"My first promotional efforts simply involved presenting my items at crafts shows, posting some fliers, and hoping for word-of-mouth referrals," states Judy Proudfoot, 45, who has been designing and selling handpainted T-shirts and other clothing items at crafts shows and shops since May of 1995. Working out of her Alexandria, Minnesota home, Proudfoot uses a unique watercolor method with acrylic paints to create wearable works of art.
"I created some fliers and posted them at local grocery stores, providing my name, telephone number, and the types of clothing items I offer," Proudfoot explains. "I really believe in the value of fliers. There are other ways to go about promoting your offerings, but not if you don't have a lot of money to spend. I also found out how much advertising was being done by various crafts show promoters, to decide whether or not to participate in the shows; if they are inadequately promoted, that can either make or break my business in terms of sales."
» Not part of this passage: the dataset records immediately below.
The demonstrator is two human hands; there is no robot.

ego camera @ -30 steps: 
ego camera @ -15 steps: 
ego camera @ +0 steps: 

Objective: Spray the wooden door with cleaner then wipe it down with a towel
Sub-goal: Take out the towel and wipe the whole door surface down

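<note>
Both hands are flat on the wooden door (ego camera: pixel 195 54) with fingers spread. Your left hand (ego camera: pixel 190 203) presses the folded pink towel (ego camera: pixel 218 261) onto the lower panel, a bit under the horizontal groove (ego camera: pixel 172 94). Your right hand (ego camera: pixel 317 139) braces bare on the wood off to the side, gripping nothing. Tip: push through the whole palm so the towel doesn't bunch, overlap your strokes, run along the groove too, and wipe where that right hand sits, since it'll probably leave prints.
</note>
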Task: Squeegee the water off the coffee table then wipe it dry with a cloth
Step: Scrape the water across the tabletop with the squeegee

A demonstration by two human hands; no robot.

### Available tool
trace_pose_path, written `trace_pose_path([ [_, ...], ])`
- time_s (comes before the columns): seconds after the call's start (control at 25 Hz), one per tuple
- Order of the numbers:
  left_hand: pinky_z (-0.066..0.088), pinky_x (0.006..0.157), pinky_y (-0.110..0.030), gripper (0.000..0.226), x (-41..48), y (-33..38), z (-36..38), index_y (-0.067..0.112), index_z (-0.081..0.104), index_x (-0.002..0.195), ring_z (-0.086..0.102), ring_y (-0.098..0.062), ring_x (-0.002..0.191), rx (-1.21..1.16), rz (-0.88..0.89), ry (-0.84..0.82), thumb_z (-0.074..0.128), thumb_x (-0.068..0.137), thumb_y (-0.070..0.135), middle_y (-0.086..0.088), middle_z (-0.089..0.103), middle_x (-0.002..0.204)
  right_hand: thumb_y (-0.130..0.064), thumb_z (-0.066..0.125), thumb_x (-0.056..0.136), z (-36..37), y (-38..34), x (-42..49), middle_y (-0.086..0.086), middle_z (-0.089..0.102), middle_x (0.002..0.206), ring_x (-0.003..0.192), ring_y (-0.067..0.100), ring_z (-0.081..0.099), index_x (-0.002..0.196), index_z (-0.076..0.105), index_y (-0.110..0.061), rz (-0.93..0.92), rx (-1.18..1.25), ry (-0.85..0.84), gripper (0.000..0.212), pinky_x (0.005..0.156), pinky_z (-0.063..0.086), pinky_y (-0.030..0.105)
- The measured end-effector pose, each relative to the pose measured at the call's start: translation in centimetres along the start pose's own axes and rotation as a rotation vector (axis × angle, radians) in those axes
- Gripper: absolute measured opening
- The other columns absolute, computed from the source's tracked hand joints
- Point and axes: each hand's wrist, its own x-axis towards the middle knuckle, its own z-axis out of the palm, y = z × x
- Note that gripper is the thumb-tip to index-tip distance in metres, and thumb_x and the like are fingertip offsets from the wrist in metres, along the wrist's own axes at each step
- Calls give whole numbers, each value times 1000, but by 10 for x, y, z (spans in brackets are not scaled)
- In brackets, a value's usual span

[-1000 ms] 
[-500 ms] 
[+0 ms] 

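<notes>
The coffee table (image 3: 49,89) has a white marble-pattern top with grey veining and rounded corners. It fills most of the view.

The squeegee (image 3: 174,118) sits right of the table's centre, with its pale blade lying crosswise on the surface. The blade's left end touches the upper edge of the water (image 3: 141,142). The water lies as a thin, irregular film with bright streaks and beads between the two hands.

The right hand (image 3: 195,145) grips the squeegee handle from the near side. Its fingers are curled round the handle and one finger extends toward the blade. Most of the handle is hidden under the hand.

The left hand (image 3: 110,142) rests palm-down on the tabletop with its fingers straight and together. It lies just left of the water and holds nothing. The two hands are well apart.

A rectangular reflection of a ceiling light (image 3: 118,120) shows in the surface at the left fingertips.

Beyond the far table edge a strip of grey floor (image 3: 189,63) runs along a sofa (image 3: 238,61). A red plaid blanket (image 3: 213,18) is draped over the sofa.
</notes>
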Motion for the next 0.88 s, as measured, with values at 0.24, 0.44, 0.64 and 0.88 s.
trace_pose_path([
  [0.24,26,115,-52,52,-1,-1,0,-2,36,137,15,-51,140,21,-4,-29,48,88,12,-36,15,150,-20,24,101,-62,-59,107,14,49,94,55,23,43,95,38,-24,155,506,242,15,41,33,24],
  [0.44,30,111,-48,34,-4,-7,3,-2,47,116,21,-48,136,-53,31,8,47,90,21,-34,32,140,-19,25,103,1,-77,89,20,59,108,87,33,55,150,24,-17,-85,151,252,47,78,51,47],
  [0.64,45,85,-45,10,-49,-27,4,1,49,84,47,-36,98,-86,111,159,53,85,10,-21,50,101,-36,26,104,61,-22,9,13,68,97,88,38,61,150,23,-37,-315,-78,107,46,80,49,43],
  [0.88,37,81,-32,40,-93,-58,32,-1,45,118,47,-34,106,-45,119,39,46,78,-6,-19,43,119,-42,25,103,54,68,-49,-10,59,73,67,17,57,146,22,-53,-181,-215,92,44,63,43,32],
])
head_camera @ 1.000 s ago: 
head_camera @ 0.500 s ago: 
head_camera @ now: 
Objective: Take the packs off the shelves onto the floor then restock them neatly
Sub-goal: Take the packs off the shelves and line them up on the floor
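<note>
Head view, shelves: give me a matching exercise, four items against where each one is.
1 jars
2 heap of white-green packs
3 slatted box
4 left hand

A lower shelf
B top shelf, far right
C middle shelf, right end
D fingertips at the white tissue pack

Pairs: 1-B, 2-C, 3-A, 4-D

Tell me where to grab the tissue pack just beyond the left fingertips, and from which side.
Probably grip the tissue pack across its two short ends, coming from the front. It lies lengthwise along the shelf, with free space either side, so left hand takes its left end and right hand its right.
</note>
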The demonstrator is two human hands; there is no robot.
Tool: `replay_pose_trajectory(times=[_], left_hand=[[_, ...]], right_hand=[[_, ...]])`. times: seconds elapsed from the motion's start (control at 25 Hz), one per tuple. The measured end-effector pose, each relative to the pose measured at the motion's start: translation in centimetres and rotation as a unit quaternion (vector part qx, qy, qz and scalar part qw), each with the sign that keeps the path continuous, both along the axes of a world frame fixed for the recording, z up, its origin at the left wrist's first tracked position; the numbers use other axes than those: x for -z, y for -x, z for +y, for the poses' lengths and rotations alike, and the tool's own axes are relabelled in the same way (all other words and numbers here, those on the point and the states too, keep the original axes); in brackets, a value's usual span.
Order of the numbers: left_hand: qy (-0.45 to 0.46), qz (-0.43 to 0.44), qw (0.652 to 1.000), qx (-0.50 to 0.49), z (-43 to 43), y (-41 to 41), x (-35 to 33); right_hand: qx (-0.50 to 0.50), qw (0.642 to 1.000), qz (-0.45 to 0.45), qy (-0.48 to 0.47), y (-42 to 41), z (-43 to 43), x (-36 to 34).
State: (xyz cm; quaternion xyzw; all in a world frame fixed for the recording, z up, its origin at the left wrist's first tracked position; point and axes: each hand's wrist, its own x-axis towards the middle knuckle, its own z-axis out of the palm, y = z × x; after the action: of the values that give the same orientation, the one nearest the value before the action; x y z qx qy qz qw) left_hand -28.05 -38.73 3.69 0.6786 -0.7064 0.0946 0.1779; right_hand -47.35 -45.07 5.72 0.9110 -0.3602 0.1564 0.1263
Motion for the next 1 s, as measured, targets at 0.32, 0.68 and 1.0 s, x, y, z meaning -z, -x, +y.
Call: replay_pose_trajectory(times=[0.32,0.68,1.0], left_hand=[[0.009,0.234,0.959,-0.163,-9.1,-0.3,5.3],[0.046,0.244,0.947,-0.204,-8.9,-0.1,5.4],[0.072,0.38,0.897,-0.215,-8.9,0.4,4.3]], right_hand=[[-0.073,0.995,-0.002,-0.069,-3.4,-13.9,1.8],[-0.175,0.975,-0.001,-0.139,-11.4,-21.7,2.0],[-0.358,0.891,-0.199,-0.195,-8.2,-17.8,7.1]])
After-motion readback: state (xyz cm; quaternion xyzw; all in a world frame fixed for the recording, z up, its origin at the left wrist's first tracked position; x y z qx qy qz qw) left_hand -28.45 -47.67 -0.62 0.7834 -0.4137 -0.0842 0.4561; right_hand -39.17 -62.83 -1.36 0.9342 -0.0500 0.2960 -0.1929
Proudfoot also asked a local coffee shop owner if she could place a rack of her clothing items in the establishment. "I knew the more affluent members of our community go there," she says, "and I wanted to display my designs in a place frequented by people who could easily afford them."
Proudfoot keeps an eye out for unique opportunities to promote her clothing items. "Without paying a penny, I took part in an annual Christmas home tour, during which women visit historic houses," she says. To participate, she simply contacted her local chamber of commerce. "There were 18 homes open to the public, and I was in one of them, displaying and promoting my clothes."